Technology - Circuits toolbar
Community College Distance Learning Network
March 4, 1999

Art on the Head of a Microchip

By BRUCE HEADLAM
When Michael Davidson first started photographing silicon chips through a microscope 10 years ago, he wanted "to promote circuitry as an art form," he said. Four years ago, his microscope excavated another kind of art from the microprocessor's metallic layers: a drawing of Where's Waldo. "At first, I thought it was an example of reverse engineering," said Davidson, a research scientist with the Natural Magnetic High Field Laboratory in Tallahassee.



SILICON DOODLING: Some chip designers mark their work with drawings.
In fact, he had come across a longstanding clandestine practice of chip designers: impressing a microscopic, non-functional cartoon or drawing into the surface of the chip. Since then, Davidson has photographed more than 60 chip designs. In December, he made his gallery of photomicrographs, including images of lizards, buffaloes and cartoon characters and one of the space shuttle, available through his laboratory's Web site (microscopy.fsu.edu).

"We all did it," said Dan Zuras, a chip designer at Hewlett-Packard who has two designs on the site. "Eighteen or 20 years ago, they were all over the place."

Designs were usually etched into the upper metallic layers of the chip, creating the impression of an image in relief on the surface. The cartoons grew out of the ritual of having chip designers sign or initial chips they had worked on. For example, Zuras drew a Roadrunner on a then-fast Hewlett-Packard 1AK9 chip in 1982. "Back in those days, I knew where every one of the 153,000 transistors were on the chip," he said. "I knew it so well that I signed it, like writing your name in wet concrete after you've poured a driveway."

Other chips featured inside jokes or references. One of Davidson's favorites is the Con Artist, a drawing of a shady street peddler hawking contraband watches, chosen because, chip designers at Hewlett-Packard say, the company had modified the clock circuitry on the lower-cost microprocessor. Larry Johnson, a chip designer, once contributed a drawing of his chow chow, Nikki, to a MIPS Technologies chip, the R4000. "I've never seen a chip with more graffiti on it. There must have been 100 pieces, mostly names and initials." So why did he draw Nikki? "Well, I loved her."

Alas, some chip companies, like Intel, have banned chip graffiti because the designs can interfere with the checking process.
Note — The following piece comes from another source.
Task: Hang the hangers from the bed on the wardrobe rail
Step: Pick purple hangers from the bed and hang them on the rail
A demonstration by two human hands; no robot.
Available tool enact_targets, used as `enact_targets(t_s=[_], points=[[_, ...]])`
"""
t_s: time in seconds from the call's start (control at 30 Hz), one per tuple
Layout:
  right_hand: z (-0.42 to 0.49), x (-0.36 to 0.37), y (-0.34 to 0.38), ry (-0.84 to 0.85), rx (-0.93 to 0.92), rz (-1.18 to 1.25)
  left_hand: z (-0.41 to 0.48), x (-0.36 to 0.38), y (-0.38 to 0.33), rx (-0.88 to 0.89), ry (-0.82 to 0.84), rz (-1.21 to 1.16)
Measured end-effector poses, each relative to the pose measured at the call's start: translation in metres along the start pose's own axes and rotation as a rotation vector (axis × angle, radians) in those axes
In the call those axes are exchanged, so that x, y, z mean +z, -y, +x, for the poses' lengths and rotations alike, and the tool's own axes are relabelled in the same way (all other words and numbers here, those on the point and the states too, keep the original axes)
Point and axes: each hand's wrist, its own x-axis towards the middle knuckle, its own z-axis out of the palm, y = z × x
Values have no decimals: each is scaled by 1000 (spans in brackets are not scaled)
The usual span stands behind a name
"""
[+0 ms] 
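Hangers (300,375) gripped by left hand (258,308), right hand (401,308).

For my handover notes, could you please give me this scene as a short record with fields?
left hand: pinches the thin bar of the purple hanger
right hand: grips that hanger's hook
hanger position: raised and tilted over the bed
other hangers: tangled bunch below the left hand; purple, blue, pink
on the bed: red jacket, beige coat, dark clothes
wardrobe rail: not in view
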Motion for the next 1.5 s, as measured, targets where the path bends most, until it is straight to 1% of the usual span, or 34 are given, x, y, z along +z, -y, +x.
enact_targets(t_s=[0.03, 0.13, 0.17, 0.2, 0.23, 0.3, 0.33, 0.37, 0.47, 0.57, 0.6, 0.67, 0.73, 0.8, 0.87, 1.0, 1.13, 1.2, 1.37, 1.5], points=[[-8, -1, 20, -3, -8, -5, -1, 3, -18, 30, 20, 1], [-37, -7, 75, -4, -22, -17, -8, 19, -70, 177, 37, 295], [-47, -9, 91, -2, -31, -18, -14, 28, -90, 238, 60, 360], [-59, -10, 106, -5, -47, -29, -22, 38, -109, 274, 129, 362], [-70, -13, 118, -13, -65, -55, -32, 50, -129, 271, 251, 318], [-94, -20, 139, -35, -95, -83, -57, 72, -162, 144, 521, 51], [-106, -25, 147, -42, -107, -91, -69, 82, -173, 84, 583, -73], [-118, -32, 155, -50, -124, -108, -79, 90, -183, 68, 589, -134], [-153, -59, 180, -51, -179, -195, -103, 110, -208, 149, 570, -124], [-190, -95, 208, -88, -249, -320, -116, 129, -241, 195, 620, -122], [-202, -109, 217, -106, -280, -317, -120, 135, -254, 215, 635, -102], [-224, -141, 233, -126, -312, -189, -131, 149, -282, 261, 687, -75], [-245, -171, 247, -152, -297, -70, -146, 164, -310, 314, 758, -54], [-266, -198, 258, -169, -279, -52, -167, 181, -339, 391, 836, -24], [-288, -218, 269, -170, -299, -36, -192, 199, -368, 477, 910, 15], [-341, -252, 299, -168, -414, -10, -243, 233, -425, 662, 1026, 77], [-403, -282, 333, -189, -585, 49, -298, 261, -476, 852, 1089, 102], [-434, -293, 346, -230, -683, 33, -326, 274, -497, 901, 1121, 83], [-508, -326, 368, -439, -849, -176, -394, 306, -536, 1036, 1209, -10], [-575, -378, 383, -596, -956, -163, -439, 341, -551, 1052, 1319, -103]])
Kevin Kuhn, a mask layout designer at Silicon Graphics and well-known chip artist who drew the Where's Waldo image, said he hoped that the craft retained its underground quality -- within limits, of course. "I don't have an official mandate," he said. "But I wouldn't put in anything that would offend the people on my team or would be in poor taste, although I've been tempted." He added, "I don't have a grant from the N.E.A. or anything."